La cultura della mediazione appartiene alla migliore tradizione del cattolicesimo democratico italiano. Lunghe discussioni e interminabili incomprensioni nel passato quando, nell’ambito di quel filone culturale e della politica che esprimeva, ci si divideva tra i sostenitori della “cultura della presenza” e i fautori della “cultura della mediazione”. Mi è venuto in mente quel confronto del passato alla luce del dibattito all’interno del Pd sulla riforma del mercato del lavoro. Certo, siamo in una stagione dove il decisionismo, la rapidità, la sveltezza e la semplificazione sono elementi molto gettonati. E, sotto questo aspetto, la leadership politica e di governo di Renzi ha indubbiamente segnato un punto positivo e di svolta. Ma, come tutti sanno, la politica italiana è sempre stata caratterizzata anche dalla ricerca di soluzioni il più possibile condivise e convergenti. E questo obiettivo è possibile conseguirlo solo e soltanto attraverso la paziente tessitura della “mediazione”. E la soluzione che si sta profilando sul difficile e complicato provvedimento del mercato del lavoro all’interno del Pd, e non solo, è anche il figlio e il prodotto di quella cultura.
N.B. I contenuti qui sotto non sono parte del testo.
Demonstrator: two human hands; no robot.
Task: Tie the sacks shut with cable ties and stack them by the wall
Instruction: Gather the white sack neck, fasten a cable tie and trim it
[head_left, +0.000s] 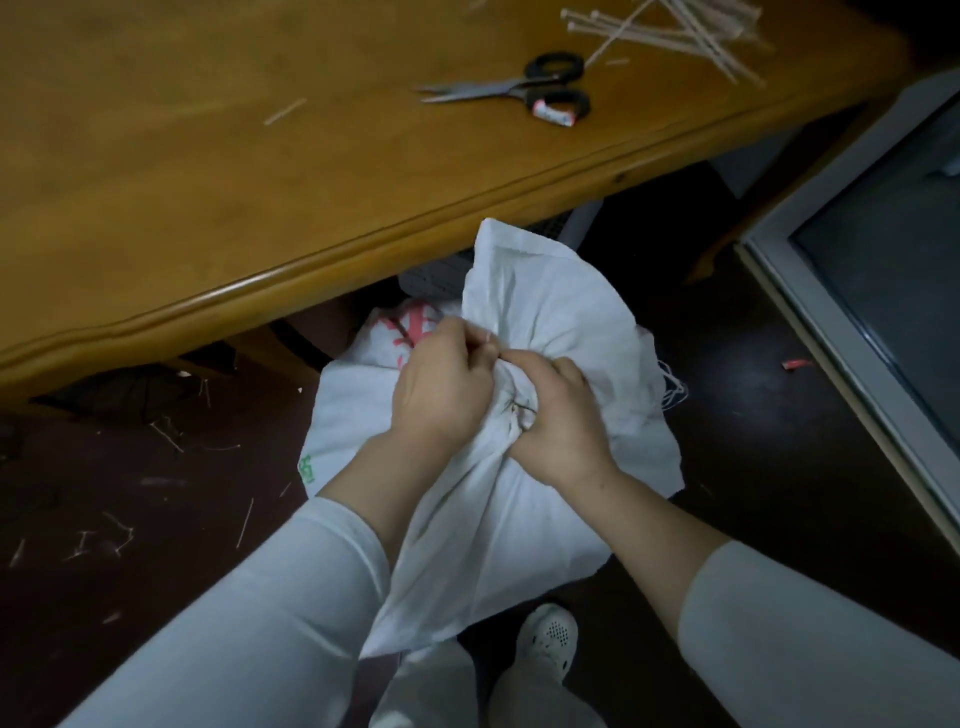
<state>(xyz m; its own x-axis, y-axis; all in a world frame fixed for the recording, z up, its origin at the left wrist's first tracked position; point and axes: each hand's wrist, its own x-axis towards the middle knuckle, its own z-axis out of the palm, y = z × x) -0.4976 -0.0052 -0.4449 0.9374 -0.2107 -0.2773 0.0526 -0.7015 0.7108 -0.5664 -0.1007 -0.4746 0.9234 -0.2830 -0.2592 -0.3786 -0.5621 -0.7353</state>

Del resto, viviamo in una stagione profondamente segnata dai conflitti: da quello sociale a quello politico, da quello geografico a quello religioso. Purtroppo. Un conflitto che adesso si estende e coinvolge le stesse periferie delle nostre citta’ creando forti problemi alla stessa convivenza pacifica e democratica.
Ma, per fermarsi al Pd e al dibattito che caratterizza il principale partito politico italiano sul tema delle riforme, non possiamo che rallegrarci che proprio attraverso la riscoperta della “mediazione” è stato possibile salvaguardare l’unità interna al partito e offrire, al contempo, una ricetta riformista condivisa e e credibile per l’intero paese. Certo, non una mediazione al ribasso e deteriore. Ma una “mediazione alta”, come la definiva Mino Martinazzoli. E con lui la migliore tradizione popolare e cattolico democratica: da Dossetti a Moro, da Donat-Cattin a Zaccagnini.
Ecco perché, anche nella nuova stagione politica dominata da altri criteri e altre modalità organizzative, la “cultura della mediazione” continua ad essere un faro che illumina la strada delle scelte difficili e impervie. Come quella della riforma del mercato del lavoro.